Walker was less successful. In California in the years after 1848 he first tried leading an expedition into Sonora, trying to jumpstart an effort to carve off more of Mexico and take it for the United States. Too greedy—that didn’t work. So he tried Nicaragua next, which at the time was strategically essential because, in those days before the transcontinental railroads, the way to get to California was to traverse Central America by land and then take a steamer up. Walker managed to insinuate himself as president of Nicaragua and ruled for a few years before a Costa Rican-led army ousted him and he fled back to the U.S. An absurd enough story, but what’s most remarkable is that he then spent years trying to revive the project, now rebranded as a proslavery undertaking, to try to win Southern support, and wrote a book about his exploits, before going back to Central America to try once more to take over the region for America. Walker had by this point run afoul of a number of powerful interests scheming to profit from a canal to span the Atlantic and Pacific, not only Vanderbilt but also the British Empire, into whose clutches he now fell, and who handed him over to the Hondurans, who executed him. Walker, a failed Columbus, died for his mercenary delusion. What to make of that?
I think too about the character in Bolaño’s 2666 in that dusty hardworking violent northern Mexican city who keeps returning to the bar where the owners hate him, keeps returning in search of something, in order to prove something, even if what it turns out he is blindly seeking is death.
There’s a problem of judgment when it comes to first idiots. They often cause and sometimes personally administer cruelty and death. Also nothing is the same in their wake: they have “greatness” in the morally neutral sense. They loom large. But on a broader scale they have no idea what they’re doing. They always have an idea about what they’re doing but it’s always completely wrong. And it’s not enough to say that the actions were groundbreaking even if the idea was wrong because the actions depend so much on the mindless idea.
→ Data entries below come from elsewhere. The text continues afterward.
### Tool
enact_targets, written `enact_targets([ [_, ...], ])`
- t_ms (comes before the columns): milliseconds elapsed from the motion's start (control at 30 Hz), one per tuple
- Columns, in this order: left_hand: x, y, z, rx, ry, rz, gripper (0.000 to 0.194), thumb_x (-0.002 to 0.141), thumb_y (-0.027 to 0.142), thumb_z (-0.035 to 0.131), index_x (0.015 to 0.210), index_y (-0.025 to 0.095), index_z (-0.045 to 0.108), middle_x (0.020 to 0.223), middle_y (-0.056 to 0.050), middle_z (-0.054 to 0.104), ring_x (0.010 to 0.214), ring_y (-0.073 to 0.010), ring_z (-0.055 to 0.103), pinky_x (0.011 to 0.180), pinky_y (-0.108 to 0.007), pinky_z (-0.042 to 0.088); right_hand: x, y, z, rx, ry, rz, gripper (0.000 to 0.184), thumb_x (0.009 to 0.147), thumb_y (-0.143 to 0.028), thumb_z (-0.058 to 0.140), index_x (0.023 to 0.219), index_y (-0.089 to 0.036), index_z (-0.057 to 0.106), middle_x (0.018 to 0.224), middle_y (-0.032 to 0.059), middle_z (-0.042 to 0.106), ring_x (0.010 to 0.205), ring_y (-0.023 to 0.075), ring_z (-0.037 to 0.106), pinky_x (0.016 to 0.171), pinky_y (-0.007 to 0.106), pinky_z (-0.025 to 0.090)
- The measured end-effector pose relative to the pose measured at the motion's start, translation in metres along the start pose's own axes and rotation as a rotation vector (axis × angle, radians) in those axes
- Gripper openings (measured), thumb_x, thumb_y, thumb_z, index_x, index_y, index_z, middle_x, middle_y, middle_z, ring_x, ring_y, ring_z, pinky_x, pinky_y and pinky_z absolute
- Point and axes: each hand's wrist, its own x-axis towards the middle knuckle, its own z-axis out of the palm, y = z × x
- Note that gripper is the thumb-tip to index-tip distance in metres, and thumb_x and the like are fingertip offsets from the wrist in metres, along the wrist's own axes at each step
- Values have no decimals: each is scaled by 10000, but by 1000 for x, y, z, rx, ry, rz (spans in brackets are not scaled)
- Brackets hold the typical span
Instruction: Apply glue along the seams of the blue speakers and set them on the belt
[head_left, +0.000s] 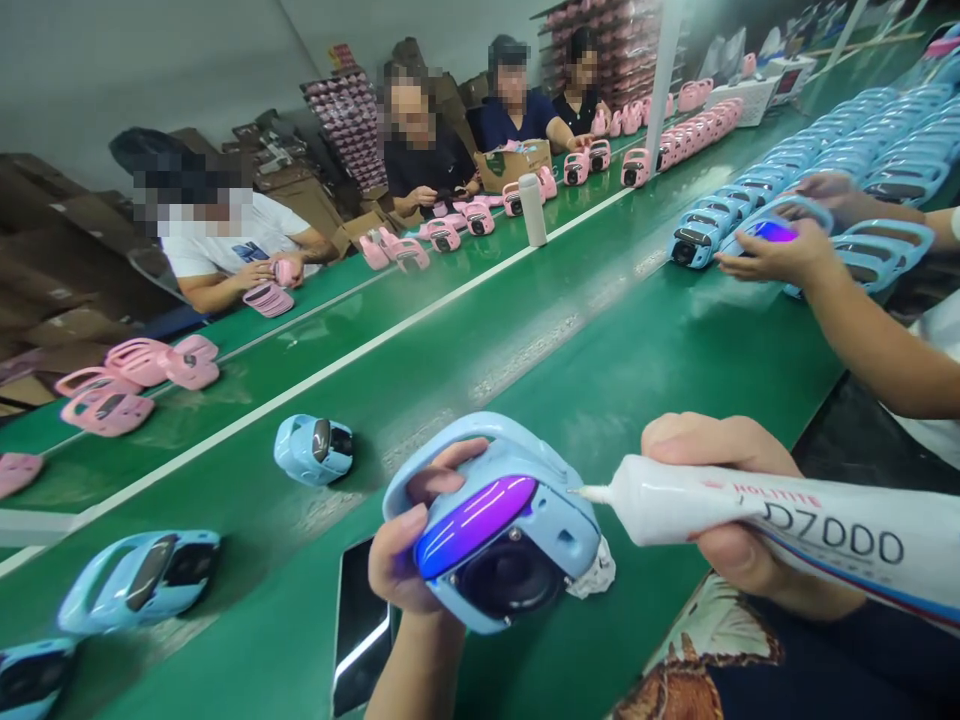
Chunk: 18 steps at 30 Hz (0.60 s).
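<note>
My left hand [409,560] is shut around a pale blue car-shaped speaker [540,500], with its dark round driver and glowing purple panel facing up. My right hand [712,440] grips a white glue tube marked D7000 [757,520]. The tube's thin nozzle [589,494] reaches the speaker's upper edge, touching it or very close. A crumpled white scrap [592,570] clings to the speaker's lower right side. My left wrist hides part of a black tablet-like slab [358,630] on the belt.
A green belt [525,330] runs across the view, with loose blue speakers [139,585] at lower left. A co-worker's hands [780,255] hold a blue speaker beside rows of them at right. Seated people handle pink speakers across the belt, with cardboard boxes behind.
</note>
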Motion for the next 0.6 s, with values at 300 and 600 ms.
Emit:
enact_targets([
  [300, -7, -2, -9, -168, -51, 59, 210, 754, 368, 543, 710, 247, 709, 855, -9, 739, 830, -240, 692, 666, -318, 574, -3, -10, 19, 17, 126, -50, 283, 899, -514, 609, 1073, -298, 667, 628, -8, 537, 522, 114, 494, 461, 289, 387],
  [600, -4, 5, -2, -198, -89, -83, 260, 717, 443, 610, 728, 210, 726, 893, -61, 744, 675, -225, 677, 603, -338, 569, 3, -3, 10, 56, -40, -265, 326, 917, -399, 564, 1157, -183, 609, 653, 9, 545, 484, 137, 504, 401, 329, 392],
])
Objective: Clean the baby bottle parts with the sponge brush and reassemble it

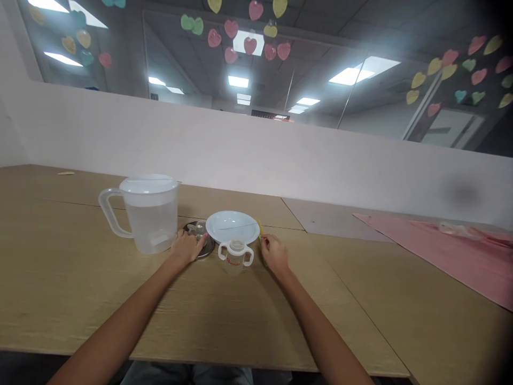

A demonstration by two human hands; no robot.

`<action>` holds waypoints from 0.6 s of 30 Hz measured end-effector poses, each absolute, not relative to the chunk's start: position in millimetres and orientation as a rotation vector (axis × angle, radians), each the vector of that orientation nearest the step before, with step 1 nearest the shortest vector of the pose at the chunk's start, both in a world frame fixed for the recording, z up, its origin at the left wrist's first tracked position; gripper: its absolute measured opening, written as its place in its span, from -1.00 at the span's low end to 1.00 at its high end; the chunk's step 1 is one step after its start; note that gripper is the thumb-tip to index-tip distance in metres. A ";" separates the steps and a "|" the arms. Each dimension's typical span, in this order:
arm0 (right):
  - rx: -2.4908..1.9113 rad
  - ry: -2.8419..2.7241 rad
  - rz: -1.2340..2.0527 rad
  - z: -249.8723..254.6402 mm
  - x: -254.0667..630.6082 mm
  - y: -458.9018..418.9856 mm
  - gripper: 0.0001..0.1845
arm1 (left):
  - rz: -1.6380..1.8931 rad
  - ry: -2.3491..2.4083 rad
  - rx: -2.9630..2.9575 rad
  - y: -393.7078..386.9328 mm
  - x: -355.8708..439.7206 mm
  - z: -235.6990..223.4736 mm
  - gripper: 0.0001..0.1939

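A clear two-handled baby cup [236, 256] stands on the wooden table [80, 278] between my hands. My left hand [186, 247] rests on a small metal dish [203, 247] that holds a clear plastic piece [197, 229]; its fingers are loosely curled over the rim. My right hand [274, 253] is pinched on a thin yellow item [260, 228] next to a white plate [233, 225]. A translucent lidded pitcher [146, 212] with water stands just left of my left hand.
A pink cloth [449, 251] covers the table's right side, with a clear plastic thing [457, 230] lying on it. A white partition wall [256, 155] runs behind the table. Paper hearts hang from the ceiling.
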State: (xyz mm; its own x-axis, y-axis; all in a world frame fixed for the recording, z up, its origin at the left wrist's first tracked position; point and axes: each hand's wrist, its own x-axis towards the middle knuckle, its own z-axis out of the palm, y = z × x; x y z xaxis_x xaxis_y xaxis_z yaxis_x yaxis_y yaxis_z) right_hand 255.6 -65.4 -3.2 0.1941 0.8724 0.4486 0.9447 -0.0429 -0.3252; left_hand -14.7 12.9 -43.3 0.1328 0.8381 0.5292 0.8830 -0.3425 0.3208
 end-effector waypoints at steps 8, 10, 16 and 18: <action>-1.903 -1.653 -0.131 3.3 251.8 -68.2 -0.70 | -0.597 -1.858 -2.190 -8.7 -9.3 -9.0 -0.37; -1.885 -1.644 -0.105 4.1 250.5 -68.2 -0.69 | -0.636 -1.881 -2.173 -10.7 -10.0 -1.8 -0.46; -1.886 -1.617 -0.046 6.0 253.9 -59.7 -0.67 | -1.164 -1.644 -2.145 -8.6 -15.6 5.4 -0.61; -1.886 -1.618 -0.049 8.2 257.6 -53.6 -0.67 | -1.344 -1.534 -2.182 -9.7 -14.0 6.3 -0.60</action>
To call these idiots heroes is ridiculous, but to call them villains seems in a certain sense unnecessarily generous—to consciously do evil you have to understand the situation, and they never do. Children whose tyrannical behavior in a made-up game batters the very real world down to its core. It’s hard to write history in a continent where first idiots loom so large, figures who in every way are the diametric opposite of the intellectual.
There’s a song on Tropicália, ou Panis et Circencis, the iconic 1968 album with Gilberto Gil, Caetano Veloso and the rest, called “Três Caravelas,” about Columbus. The lyrics are hagiographic and penned, apparently, by a couple of Spaniards back in the fifties, later adapted into Portuguese before being given this rendition by a bunch of musical-cultural-political renegades working under Brazil’s right-wing military dictatorship.
Viva Cristóvão Colombo
Que para nossa alegria
Veio com três caravelas
A Pinta, a Nina e a Santa Maria
Long live Columbus, who for the sake of our happiness, came with three caravels: the Pinta, the Niña, and the Santa Maria. There’s something wicked in Caetano’s delivery, something dripping with sarcasm. Yes, for the sake of our happiness—that’s right. It’s a good song, and like other songs Caetano sings half in Portuguese and half in another language, there’s something wonderful about how he digs into the first verse that he sings in Portuguese. A fitting mocking little scrape and bow to the great man, the carver of the wound, the first idiot.